4 Recent Google Changes That Could Be Harming Your SEO Ranking
Did you know… that Google makes 4,500 changes to their algorithm every YEAR?
Scary, but true.
This can have a significant impact on the way marketers and business owners approach Search Engine Optimisation, better known as SEO.
Part of many businesses’ goals is to have their online content rank on the first page of Google.
It’s not an easy task by any means, but that’s not to say it’s not doable.
After all, you want people to find your products or services, and achieve this by finding your website.
Here are 4 changes we recommend implementing to ignite your SEO strategy to another level; that means increasing organic traffic to get your website ranking higher within Google’s search results.
3 Core Web Vitals To Rule Them All
In recent years, Google challenged the SEO game by taking into consideration a page’s loading speeds as part of its ranking system within its algorithm.
In 2021, Google has taken things one step further with something they’ve called ‘Core Web Vitals’.
The Core Web Vitals set out a list of factors Google has deemed necessary when considering a website’s organic ranking in search results.
So whilst it is essential to keep in mind in mind backlinking and the quality of your content, it is also important to consider:
- How long it takes for most of your page’s content to load
- How long it takes before a user can interact with your page (for example, entering their username)
- How much a page shifts (when dimensions of elements change on the page) during the loading process (less is better)
Reference, Reference, Reference
Expertise, authoritativeness, trustworthiness (EAT) is Google’s way of discovering how much a specific piece of content is considered to be trustworthy.
For example, sites can have well-written content on a website that complies with the Core Web Vitals; link building, title tags and alt text on all your images. That said, this doesn’t necessarily mean that the content is entirely accurate and written by an expert in the subject.
Google applies this to everything, but most of all, applies this to content focused on health-related subjects.
The takeaway: We need to ensure that content is correct in the information that it is giving, and references reputable sources. Hint: It’s best not to reference a source that is widely recognised as something that isn’t reputable, or regularly accurate.
Optimising For Search Intent
Google has the ability to measure how users interact with your website content.
Say, for example, someone is looking for a recipe on how to bake bread. They type out their search query and click the first link in Google, look at the recipe and decide it isn’t the right recipe, so they decide to click back to the search results page after a couple of seconds.
The amount of time someone spends on a page is something Google can measure. If enough users have the same experience, Google can push your content further and further down the list of search results.

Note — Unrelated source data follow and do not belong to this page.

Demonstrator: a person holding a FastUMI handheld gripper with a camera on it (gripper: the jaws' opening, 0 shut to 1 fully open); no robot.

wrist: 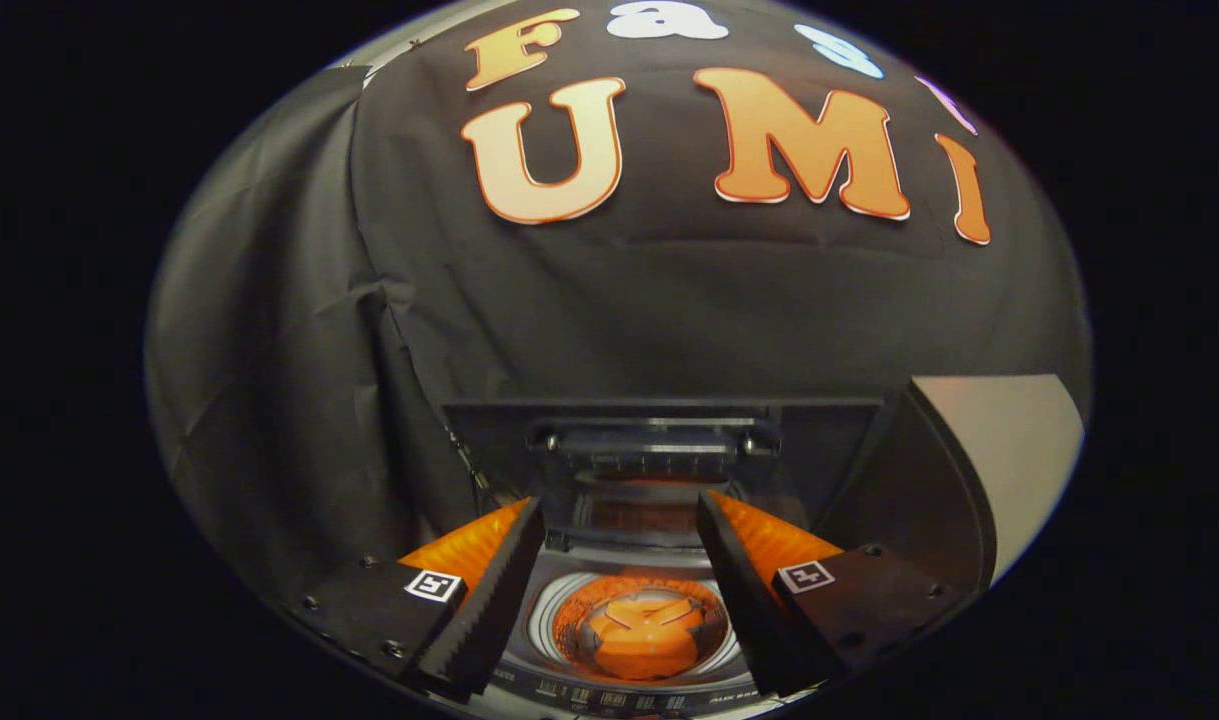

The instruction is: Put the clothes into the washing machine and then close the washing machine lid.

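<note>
1. Left finger [489,590]: black, saw-toothed inner face, orange body behind it. It hangs above the left part of the washing machine [569,620] rim and touches nothing.
2. Gripper [619,590]: the fingers stand wide apart and hold nothing. No garment lies between them.
3. Drum [644,630]: seen between the fingers and below them, through the open top of the machine. An orange mass [644,635] sits at its bottom. Whether this is the clothes or the drum's own centre part lit orange cannot be told.
4. Lid [659,450]: dark, standing raised at the back edge of the machine, just beyond the fingertips, with its hinge bar across the top. It is not yet closed.
5. Right finger [734,590]: matches the left and hangs above the right part of the rim, free of contact.
6. Pale panel [1009,450]: stands to the right of the machine, beyond the right finger. Its purpose is unclear.
7. Handling judgement: clothes would be soft, light and limp, best pinched at a bunched fold. The lid is stiff and hinged, probably light. Its free upper edge is the place to take or push, drawing it forward and down. It may drop once past upright.
</note>
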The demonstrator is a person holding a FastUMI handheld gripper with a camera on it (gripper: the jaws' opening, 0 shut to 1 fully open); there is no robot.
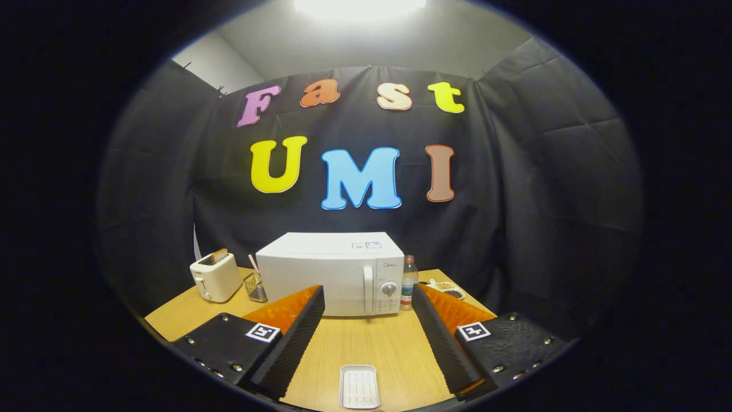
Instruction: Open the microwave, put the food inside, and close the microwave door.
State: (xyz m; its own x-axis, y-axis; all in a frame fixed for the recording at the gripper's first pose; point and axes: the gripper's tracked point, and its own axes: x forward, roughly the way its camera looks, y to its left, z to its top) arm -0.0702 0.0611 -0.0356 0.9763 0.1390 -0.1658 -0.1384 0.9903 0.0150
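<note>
A white microwave (337,273) stands at the back of the wooden table (366,343), its door shut, with a vertical handle (368,297) and a dial at its right side. A small white rectangular tray (358,387) lies on the table near the front, between the bases of my fingers; what it holds I cannot make out. My gripper (367,300) is open, held well back from the microwave, with nothing between its fingers.
A cream toaster (215,276) with a slice in it stands left of the microwave, a wire holder (255,286) beside it. Right of the microwave are a clear bottle (409,282) and a small dish (448,289).
</note>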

This is why it’s essential to not only create content that is not only keyword optimised, but also, optimised for “search intent”, meaning that visitors can easily find your blog (or relevant website page) as the solution to the query they have typed into Google.
An excellent way to combat these issues is to find out what questions your audience is asking and answer them.
It’s Free SERP Real Estate
SERP is chunks of text highlighted within the search results in Google that isn’t the traditional blue link to a website.
When searching for something in Google – the order of content is rather interesting. Before the organic rankings, several ads and a “people also ask” box appear.
Many marketers and business owners have switched their focus to aiming for SERP real estate over a traditional, unpaid and organic google ranking.
An example of this is a website that might aim to have their content appear in the top organic listings but also have a paid ad result and a video rank with it at the same time.